(Perihal Syariat dan Hakikat. Sumber: Dirangkum dari Kajian Kitab Al-Hikam oleh KH. Djamaludin Ahmad - Tambak Beras. Semoga rangkumannya tidak terlalu melenceng dari yang disampaikan beliau. Mohon dibaca tuntas agar tidak salah paham)
Tentang Ilmu Syariat dan Ilmu Hakikat. Ilmu Syariat adalah Ilmu Lahir, sedangkan Ilmu Hakikat adalah Ilmu Batin (begitu yang saya tangkap). Hal ini dijelaskan dalam Surat Al-Fatihah ayat 5: "iyyaaka na'budu wa-iyyaaka nasta'iin"( Hanya kepada-Mu kami menyembah/beribadah dan hanya kepada-Mu kami memohon pertolongan). Jika dipandang dari tema di atas, maka dapat dijelaskan bahwa:
1. Kalimat pertama, "hanya kepada-Mu kami menyembah", sebagai subyek "kami" adalah manusia, mampu melakukan peribadatan kepada Allah. Kami mampu solat, puasa, zakat, sedekah, haji, semua adalah kemampuan kami (manusia), ini semua adalah pandangan syari'at, sedangkan
2. Kalimat kedua, "hanya kepada-Mu kami memohon pertolongan", hanya dan hanya Allah yang mampu memberi pertolongan kepada kami (manusia). Jadi pada hakikatnya, manusia tak kan mampu beribadah tanpa pertolongan Allah. Istilahnya, semua yang dilakukan manusia 'hanya' pemberian Allah semata.
Jika disederhanakan: "Semua yang dilakukan manusia adalah kehendak Allah". Jika Allah menginginkan seorang hamba pintar, maka dibuatnya dia rajin belajar. Namun jika dikehendaki seorang hamba menjadi bodoh, maka dibuatnya hamba itu malas belajar. Inilah penjelasan takdir.

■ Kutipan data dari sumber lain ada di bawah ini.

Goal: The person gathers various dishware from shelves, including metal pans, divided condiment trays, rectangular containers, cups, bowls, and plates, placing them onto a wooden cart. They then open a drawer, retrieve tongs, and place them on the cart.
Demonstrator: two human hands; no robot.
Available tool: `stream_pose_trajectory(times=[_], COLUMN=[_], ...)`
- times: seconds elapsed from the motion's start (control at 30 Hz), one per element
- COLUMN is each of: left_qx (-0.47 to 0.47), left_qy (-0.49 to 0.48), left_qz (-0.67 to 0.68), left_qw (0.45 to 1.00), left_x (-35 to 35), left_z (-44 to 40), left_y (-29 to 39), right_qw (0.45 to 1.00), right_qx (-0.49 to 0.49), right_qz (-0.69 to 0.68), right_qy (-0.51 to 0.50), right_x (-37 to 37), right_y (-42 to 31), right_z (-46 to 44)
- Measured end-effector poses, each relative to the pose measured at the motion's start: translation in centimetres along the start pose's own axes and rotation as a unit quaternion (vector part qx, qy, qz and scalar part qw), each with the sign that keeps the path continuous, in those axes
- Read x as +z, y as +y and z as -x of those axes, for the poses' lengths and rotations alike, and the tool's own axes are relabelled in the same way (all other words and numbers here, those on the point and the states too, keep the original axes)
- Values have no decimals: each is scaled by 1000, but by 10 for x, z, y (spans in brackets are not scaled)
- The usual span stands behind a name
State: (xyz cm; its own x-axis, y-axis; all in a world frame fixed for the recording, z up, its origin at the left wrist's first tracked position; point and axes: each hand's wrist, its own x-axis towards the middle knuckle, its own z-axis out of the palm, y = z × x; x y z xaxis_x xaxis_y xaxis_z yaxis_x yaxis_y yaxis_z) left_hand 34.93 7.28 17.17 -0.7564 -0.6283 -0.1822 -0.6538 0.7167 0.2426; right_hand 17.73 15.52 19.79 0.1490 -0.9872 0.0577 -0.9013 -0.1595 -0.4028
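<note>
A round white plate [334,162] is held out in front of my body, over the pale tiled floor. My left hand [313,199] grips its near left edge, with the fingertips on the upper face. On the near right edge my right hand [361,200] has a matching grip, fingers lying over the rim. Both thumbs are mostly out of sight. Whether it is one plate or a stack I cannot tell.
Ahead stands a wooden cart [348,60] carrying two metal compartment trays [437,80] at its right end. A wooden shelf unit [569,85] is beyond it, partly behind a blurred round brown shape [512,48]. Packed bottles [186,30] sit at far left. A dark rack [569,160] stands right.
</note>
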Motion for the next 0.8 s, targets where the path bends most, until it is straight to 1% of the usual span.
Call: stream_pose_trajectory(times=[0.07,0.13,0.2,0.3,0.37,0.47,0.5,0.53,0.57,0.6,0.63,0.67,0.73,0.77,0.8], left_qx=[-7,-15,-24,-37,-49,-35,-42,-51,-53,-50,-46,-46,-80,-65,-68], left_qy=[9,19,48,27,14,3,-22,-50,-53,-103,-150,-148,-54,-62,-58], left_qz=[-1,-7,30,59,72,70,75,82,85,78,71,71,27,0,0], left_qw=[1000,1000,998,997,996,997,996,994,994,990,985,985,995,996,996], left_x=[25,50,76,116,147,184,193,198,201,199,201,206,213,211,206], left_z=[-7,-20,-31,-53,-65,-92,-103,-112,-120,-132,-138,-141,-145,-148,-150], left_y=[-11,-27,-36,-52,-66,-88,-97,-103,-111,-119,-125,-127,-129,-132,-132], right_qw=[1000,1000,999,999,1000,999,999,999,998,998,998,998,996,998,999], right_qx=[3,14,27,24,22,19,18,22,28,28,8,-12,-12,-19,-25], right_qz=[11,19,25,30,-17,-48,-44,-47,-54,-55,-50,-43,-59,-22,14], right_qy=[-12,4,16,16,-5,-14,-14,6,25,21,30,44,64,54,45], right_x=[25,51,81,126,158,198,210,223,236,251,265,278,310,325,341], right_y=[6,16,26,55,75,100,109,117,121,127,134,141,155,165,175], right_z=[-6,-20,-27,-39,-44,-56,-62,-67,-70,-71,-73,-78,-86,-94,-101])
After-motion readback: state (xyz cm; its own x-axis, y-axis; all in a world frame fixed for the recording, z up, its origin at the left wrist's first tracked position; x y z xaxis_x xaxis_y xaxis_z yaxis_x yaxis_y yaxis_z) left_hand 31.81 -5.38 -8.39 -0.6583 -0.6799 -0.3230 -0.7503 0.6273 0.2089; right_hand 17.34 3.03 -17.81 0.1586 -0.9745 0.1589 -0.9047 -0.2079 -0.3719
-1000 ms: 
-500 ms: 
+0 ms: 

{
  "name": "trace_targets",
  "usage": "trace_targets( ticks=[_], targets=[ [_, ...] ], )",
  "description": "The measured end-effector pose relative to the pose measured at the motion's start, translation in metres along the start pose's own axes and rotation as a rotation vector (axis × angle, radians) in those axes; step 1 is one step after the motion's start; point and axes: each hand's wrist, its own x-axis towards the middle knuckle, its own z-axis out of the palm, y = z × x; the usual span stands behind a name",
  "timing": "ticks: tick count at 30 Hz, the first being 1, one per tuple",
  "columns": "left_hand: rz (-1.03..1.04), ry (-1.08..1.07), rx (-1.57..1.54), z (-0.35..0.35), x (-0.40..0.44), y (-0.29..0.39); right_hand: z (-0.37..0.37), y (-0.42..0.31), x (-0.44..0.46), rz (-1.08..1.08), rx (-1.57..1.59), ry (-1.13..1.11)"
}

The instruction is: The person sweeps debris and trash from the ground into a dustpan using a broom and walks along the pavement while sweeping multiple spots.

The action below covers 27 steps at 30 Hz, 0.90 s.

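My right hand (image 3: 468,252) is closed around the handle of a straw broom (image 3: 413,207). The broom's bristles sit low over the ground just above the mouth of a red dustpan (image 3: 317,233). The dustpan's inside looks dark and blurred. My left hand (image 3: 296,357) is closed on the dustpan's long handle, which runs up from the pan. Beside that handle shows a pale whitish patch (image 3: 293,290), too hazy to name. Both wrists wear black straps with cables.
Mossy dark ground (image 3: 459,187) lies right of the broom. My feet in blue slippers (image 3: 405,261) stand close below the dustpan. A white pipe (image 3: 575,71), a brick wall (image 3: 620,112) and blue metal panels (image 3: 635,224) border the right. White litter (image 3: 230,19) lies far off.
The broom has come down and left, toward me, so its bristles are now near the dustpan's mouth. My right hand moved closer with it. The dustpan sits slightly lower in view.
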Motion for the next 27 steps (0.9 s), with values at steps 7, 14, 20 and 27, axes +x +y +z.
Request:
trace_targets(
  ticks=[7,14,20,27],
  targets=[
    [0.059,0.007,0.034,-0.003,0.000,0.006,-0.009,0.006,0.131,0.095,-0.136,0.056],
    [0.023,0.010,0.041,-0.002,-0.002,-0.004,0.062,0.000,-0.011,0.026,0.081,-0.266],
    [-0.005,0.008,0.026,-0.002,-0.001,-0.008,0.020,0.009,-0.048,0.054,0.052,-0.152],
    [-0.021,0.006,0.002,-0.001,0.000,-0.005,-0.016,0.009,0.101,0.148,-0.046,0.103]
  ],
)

Namun, dalam ajaran Tasawuf dijelaskan bahwa: "Jika seorang hamba mengakui amal baikmu adalah miliknya, maka Allah pun berpaling dan berfirman bahwa semua amal baik itu milik Allah semata (kerana memang manusia tak mampu berbuat apa-apa tanpa pertolongan-Nya). Namun jika hamba itu mengakui bahwa amal baik itu milik Allah semata, maka Allah melimpahkan semua amal baik itu adalah milik hambanya” Begitupun sebaliknya.